A beloved prehistoric family returns to the big screen, this time battling more grounded challenges, in “The Croods: A New Age,” releasing in theaters today from Dreamworks Animation. In the sequel to the 2013 animated hit, the family, comprised of Grug (Nicolas Cage), Ugga (Catherine Keener), Eep (Emma Stone), Guy (Ryan Reynolds), Thunk (Clark Duke), and Gran (Cloris Leachman), find their bonds and patience tested when they encounter a more civilized group.

“The Croods: A New Age” movie poster courtesy of Dreamworks Animation.

Joel Crawford (“Trolls,” “Shrek”), who takes over the directorial reigns from the original duo Kirk DeMicco and Chris Sanders, says the key for the sequel was to “expand the world and continue the story.” After Sanders, who was off doing another project, gave notes on the script, Crawford felt they had preserved the “family we know and love” and the freedom of being able to go in a new direction, which includes new characters.

The Bettermans, which include Phil (Peter Dinklage), Hope (Leslie), and Dawn (Kelly Marie Tran), live in a virtual paradise, prompting envy, mistrust, and discord from various members of the Crood family.

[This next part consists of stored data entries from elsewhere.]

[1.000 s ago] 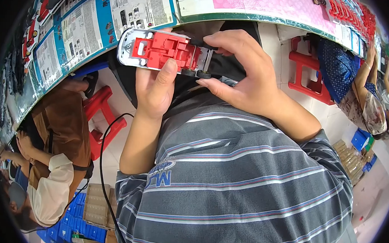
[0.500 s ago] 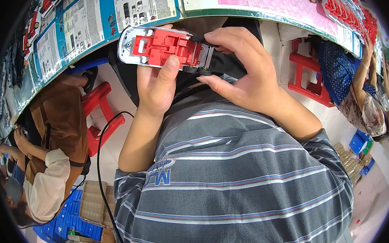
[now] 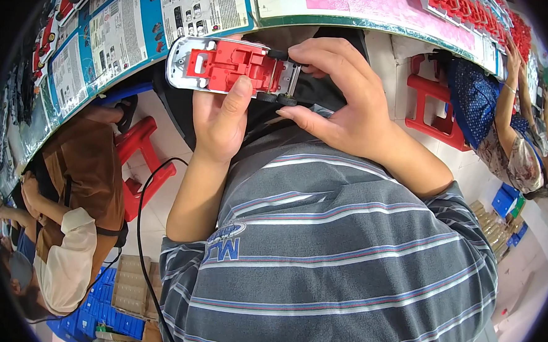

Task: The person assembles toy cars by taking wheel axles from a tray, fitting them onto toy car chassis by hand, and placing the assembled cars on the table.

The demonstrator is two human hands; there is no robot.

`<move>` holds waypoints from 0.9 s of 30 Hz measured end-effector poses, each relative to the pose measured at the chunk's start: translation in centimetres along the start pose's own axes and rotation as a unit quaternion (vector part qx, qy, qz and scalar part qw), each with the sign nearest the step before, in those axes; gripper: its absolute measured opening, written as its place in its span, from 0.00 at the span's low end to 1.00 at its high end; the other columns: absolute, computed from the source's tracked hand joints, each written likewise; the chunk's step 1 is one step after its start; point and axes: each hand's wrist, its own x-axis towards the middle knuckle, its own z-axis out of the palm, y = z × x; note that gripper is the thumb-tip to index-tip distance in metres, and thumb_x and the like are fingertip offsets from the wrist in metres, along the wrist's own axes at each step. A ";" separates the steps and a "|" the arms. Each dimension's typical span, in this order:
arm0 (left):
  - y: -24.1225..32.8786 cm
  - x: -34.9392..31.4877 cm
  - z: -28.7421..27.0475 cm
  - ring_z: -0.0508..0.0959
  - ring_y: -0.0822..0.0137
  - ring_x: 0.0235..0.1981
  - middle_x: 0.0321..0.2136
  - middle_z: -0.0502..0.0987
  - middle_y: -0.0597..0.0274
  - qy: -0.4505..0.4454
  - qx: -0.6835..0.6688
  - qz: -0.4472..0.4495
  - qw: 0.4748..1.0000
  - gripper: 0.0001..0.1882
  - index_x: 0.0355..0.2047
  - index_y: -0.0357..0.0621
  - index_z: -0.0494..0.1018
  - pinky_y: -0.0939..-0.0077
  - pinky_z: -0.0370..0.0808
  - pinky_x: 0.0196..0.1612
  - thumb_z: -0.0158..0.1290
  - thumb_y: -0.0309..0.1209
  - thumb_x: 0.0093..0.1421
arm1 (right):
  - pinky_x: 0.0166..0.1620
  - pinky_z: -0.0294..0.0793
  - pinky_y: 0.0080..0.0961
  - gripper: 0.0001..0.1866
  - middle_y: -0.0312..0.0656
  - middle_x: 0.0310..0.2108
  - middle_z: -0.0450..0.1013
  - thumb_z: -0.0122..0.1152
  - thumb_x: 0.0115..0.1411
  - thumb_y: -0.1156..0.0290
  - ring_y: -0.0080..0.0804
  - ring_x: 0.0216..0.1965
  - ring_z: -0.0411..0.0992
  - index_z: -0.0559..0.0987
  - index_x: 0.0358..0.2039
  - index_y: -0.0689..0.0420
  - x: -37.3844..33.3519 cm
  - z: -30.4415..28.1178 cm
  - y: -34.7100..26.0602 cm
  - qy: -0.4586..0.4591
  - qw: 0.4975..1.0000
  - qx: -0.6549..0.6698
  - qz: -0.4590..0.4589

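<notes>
My left hand (image 3: 224,116) grips a toy car body (image 3: 180,61) turned underside up, thumb pressed on its red interior piece (image 3: 230,63). The shell is white or silver, and black wheels (image 3: 266,97) show near its right end. My right hand (image 3: 358,104) is curved around that end, index finger at the far side and thumb at the near side. Between them is a thin metal axle (image 3: 293,80) with a black wheel (image 3: 287,100) at its near end. Its far end is partly hidden by my fingers.
Printed sheets (image 3: 195,12) lie under the table's covering, whose edge (image 3: 356,22) curves beyond my hands. Red parts (image 3: 462,10) stand in a row at far right. Co-workers sit on both sides, near red stools (image 3: 435,111). A black cable (image 3: 140,226) hangs at my left.
My hands and the toy car hold almost still. At far right, the row of red parts has shifted left along the table, and the co-worker's arm there has moved slightly.
</notes>
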 end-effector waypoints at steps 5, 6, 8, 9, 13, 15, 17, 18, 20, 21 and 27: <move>0.0 0.0 0.1 0.71 0.55 0.58 0.58 0.68 0.40 0.012 0.001 -0.002 1.000 0.31 0.66 0.28 0.56 0.57 0.67 0.64 0.49 0.36 0.70 | 0.46 0.81 0.29 0.33 0.47 0.50 0.72 0.79 0.44 0.74 0.41 0.49 0.75 0.75 0.52 0.60 0.0 0.0 0.2 -0.004 1.000 -0.004 0.002; 0.0 0.0 0.1 0.71 0.55 0.58 0.58 0.68 0.40 0.012 0.001 -0.003 1.000 0.31 0.66 0.28 0.56 0.57 0.67 0.64 0.49 0.36 0.70 | 0.46 0.81 0.29 0.34 0.47 0.50 0.72 0.79 0.43 0.74 0.41 0.49 0.75 0.75 0.53 0.60 0.0 0.0 0.2 -0.005 1.000 -0.007 0.001; -0.1 0.1 0.0 0.72 0.55 0.58 0.58 0.69 0.41 0.009 0.008 0.002 1.000 0.31 0.66 0.28 0.56 0.58 0.67 0.63 0.49 0.36 0.70 | 0.46 0.81 0.29 0.34 0.47 0.51 0.71 0.79 0.43 0.74 0.41 0.48 0.75 0.75 0.53 0.60 0.0 0.0 0.2 -0.007 1.000 -0.004 0.003; -0.1 0.0 0.0 0.72 0.55 0.58 0.58 0.69 0.41 0.009 0.008 0.002 1.000 0.31 0.66 0.28 0.56 0.58 0.67 0.63 0.49 0.36 0.70 | 0.46 0.81 0.29 0.35 0.47 0.51 0.71 0.79 0.43 0.73 0.40 0.48 0.75 0.75 0.53 0.60 0.0 0.0 0.3 -0.009 1.000 -0.002 0.005; -0.1 0.0 0.2 0.72 0.55 0.58 0.58 0.68 0.41 0.014 0.005 -0.007 1.000 0.31 0.66 0.28 0.56 0.57 0.67 0.63 0.49 0.36 0.70 | 0.46 0.81 0.28 0.37 0.46 0.53 0.69 0.80 0.43 0.73 0.39 0.48 0.74 0.74 0.55 0.60 -0.2 0.0 0.5 0.002 1.000 0.011 -0.001; -0.1 -0.1 0.2 0.72 0.55 0.59 0.58 0.68 0.41 0.012 0.001 -0.012 1.000 0.32 0.66 0.28 0.55 0.57 0.67 0.63 0.49 0.36 0.70 | 0.46 0.80 0.28 0.39 0.46 0.55 0.67 0.81 0.43 0.72 0.38 0.48 0.73 0.73 0.57 0.59 -0.4 0.1 0.4 0.019 0.999 0.015 0.023; -0.2 -0.1 0.2 0.71 0.55 0.59 0.59 0.67 0.41 0.011 0.001 -0.017 1.000 0.32 0.66 0.28 0.55 0.57 0.68 0.63 0.48 0.36 0.70 | 0.45 0.79 0.27 0.41 0.47 0.55 0.68 0.82 0.43 0.68 0.36 0.47 0.73 0.72 0.58 0.61 -0.4 0.0 0.7 0.010 1.000 0.009 0.014; -0.2 -0.1 0.3 0.71 0.55 0.59 0.59 0.67 0.41 0.011 0.001 -0.017 1.000 0.32 0.66 0.28 0.55 0.57 0.68 0.63 0.48 0.36 0.70 | 0.45 0.77 0.26 0.43 0.48 0.55 0.68 0.83 0.43 0.64 0.34 0.46 0.73 0.72 0.58 0.62 -0.5 0.0 0.9 0.001 1.000 0.003 0.004; -0.1 -0.1 0.4 0.73 0.63 0.55 0.55 0.71 0.50 0.030 -0.064 -0.023 0.997 0.30 0.65 0.31 0.58 0.66 0.69 0.61 0.54 0.32 0.67 | 0.45 0.77 0.26 0.43 0.48 0.55 0.69 0.83 0.43 0.64 0.34 0.45 0.73 0.72 0.58 0.62 -0.5 0.2 1.0 0.003 1.000 0.004 -0.002; -0.1 0.0 0.5 0.73 0.63 0.55 0.55 0.71 0.50 0.030 -0.064 -0.023 0.997 0.30 0.65 0.31 0.58 0.66 0.69 0.61 0.54 0.32 0.67 | 0.45 0.77 0.26 0.42 0.48 0.55 0.69 0.83 0.43 0.64 0.33 0.44 0.73 0.72 0.58 0.62 -0.5 0.3 1.0 0.004 1.000 0.004 -0.008; -0.2 -0.2 0.4 0.73 0.63 0.55 0.56 0.70 0.49 0.023 -0.070 -0.014 0.997 0.31 0.65 0.31 0.57 0.65 0.69 0.61 0.54 0.32 0.67 | 0.41 0.79 0.26 0.38 0.45 0.50 0.70 0.81 0.43 0.73 0.33 0.40 0.74 0.73 0.56 0.59 -0.6 0.6 1.0 0.000 1.000 0.010 0.028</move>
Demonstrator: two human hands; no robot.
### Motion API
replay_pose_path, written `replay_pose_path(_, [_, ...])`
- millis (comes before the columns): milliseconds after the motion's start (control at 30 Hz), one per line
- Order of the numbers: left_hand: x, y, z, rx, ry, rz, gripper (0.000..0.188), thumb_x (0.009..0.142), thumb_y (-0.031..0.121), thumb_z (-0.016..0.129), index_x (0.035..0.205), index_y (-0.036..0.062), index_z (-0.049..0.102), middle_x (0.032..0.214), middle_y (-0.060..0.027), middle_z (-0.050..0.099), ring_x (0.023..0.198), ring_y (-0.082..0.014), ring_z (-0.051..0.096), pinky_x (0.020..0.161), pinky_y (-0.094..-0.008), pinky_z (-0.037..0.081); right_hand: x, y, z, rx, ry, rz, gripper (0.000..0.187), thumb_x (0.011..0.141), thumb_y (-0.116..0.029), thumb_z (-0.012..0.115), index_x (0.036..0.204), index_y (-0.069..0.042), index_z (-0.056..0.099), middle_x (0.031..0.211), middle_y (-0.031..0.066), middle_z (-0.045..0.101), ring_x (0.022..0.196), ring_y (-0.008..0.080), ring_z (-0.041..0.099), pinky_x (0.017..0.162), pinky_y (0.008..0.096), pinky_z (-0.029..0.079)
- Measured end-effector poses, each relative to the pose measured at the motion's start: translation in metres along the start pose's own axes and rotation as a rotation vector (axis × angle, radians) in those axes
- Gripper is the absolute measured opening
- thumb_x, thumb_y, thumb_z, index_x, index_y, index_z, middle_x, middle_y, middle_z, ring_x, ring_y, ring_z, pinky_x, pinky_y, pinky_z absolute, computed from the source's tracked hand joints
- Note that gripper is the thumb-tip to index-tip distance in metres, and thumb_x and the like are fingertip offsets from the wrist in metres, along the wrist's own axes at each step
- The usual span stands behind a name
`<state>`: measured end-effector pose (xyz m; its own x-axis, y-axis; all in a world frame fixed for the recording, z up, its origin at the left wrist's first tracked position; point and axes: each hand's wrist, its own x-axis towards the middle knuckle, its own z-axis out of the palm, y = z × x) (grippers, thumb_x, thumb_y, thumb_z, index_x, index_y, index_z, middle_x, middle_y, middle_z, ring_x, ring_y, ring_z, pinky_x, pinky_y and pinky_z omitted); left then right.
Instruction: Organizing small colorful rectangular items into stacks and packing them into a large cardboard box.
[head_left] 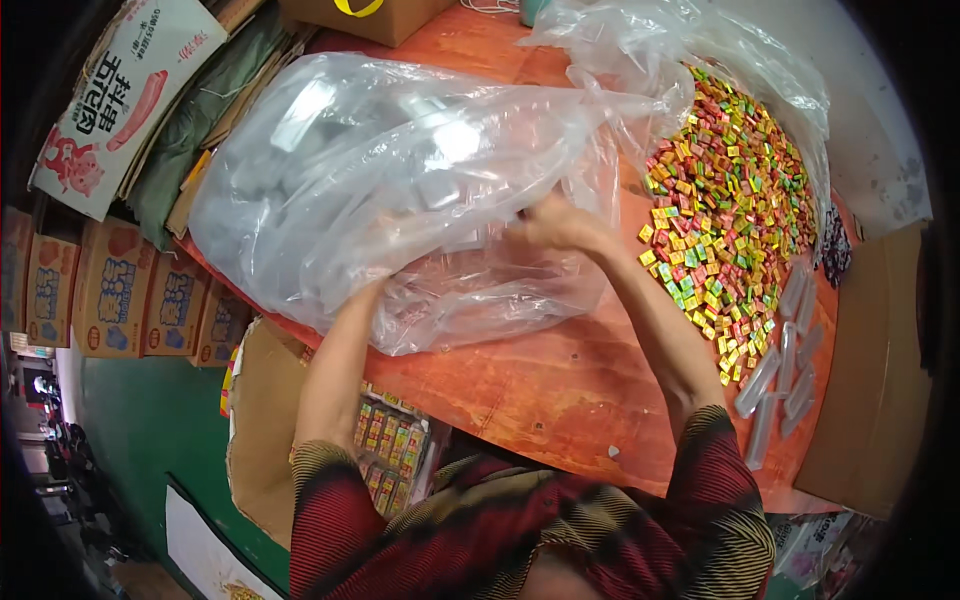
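A large clear plastic bag (300, 200) lies puffed up across the left and middle of the orange-red table. My left hand (395, 235) is inside or behind its film, blurred by the plastic, so its fingers do not show clearly. At the bag's right part, my right hand (550, 222) is closed with a fold of the film in its fingers. Pale, clear shapes show dimly within the bag. To the right of my right forearm spreads a big heap of small wrapped pieces (735, 180) in yellow, red and green foil.
Several clear plastic boxes (758, 382) lie at the heap's near right edge. Below the table's left edge stands an open carton (265, 430) holding packs of small pieces. Stacked cartons (110, 290) line the left, and a cardboard panel (865, 370) borders the right.
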<state>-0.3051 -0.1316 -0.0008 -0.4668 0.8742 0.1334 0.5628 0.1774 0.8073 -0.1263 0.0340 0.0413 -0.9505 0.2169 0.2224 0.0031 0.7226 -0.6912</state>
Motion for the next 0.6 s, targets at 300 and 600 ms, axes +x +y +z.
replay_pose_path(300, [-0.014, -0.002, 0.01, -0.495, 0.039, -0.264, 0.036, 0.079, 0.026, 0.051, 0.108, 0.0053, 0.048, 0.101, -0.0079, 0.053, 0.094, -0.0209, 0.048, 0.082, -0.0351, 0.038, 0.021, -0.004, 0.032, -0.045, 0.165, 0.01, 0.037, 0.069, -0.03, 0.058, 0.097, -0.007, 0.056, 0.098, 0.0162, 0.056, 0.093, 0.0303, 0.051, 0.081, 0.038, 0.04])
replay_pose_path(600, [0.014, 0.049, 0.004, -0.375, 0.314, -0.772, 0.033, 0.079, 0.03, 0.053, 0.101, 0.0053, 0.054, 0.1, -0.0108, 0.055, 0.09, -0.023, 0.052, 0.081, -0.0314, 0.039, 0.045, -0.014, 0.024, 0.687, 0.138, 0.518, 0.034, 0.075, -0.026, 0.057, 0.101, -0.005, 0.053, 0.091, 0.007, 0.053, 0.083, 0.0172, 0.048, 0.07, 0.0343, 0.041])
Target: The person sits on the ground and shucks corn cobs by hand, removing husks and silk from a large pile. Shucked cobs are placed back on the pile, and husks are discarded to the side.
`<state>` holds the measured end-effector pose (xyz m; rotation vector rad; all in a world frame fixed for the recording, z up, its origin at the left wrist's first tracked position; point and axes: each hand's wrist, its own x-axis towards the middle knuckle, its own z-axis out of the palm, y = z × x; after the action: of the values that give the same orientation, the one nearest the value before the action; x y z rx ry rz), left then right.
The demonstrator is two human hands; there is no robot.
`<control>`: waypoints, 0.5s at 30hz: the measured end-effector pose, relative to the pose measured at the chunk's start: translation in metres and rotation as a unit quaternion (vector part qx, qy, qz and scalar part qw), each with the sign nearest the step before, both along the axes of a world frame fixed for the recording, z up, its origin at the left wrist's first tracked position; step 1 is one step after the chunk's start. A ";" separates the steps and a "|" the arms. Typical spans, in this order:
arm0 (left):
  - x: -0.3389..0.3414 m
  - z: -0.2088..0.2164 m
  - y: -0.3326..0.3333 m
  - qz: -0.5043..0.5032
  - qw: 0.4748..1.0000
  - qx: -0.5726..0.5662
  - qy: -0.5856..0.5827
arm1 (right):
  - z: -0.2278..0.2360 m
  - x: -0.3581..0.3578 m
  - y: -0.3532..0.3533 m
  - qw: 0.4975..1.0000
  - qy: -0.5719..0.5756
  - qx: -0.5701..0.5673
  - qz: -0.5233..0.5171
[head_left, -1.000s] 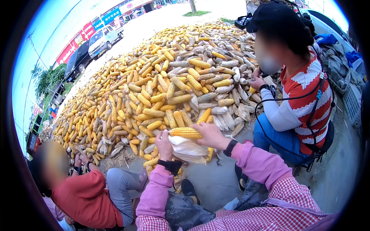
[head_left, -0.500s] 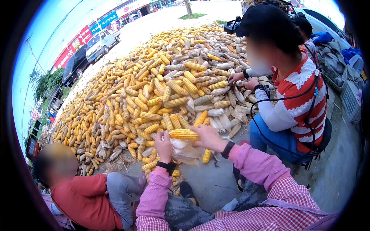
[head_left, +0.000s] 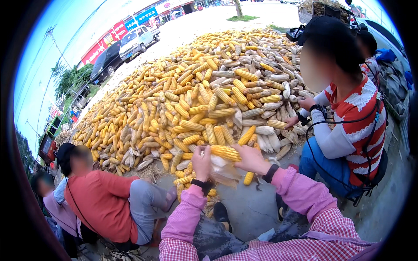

For Crawford, who credits the new cast for their comedic timing and living up to the standards of the all-star original cast, the new family gives the film an opportunity to explore some timeless truth.

“It’s the challenge of coming across people who have a different way of thinking, a different way of living,” he said. “And to overcome those differences to look past maybe what we what we see on the surface and realize there’s more to them.”

In the paradise that is the Betterman’s home, every possible thing the Croods would want to eat is available, except for bananas, a fruit Phil warns Grug in particular of consuming. There is no overlooking a comparison to the Garden of Eden story from the Old Testament.

“It’s interesting with things like that seep in,” Crawford said. “It’s kind of built into the culture around this paradise, ‘but there’s one thing you’re told not to do’,” he said. “One of the funny things we thought was the funny aspect of a banana being the forbidden fruit there. You know, in Croods world, everything is these fantastical like, mashups. I mean, the garden looks like a Willy Wonka type. It’s amazing. Oh, yeah. Let’s uh, one thing Grug wants is the simple mundane banana.”

Like that forbidden fruit, one of the Croods pack is struggling with leaving the group behind for a more civilized group. As the others respond, it’s not unlike the feeling some parents have as their children grow and spread their wings, Crawford explains.

“You want the best for your children,” he said. “But where do you draw that line of letting them make their own choice versus trying to guide their life. That’s what I love about the Croods. It allows for every point of view, from young to old, to see themselves in this story.”

Dreamworks Animation’s “The Croods: A New Age” is rated PG and is now playing in theaters.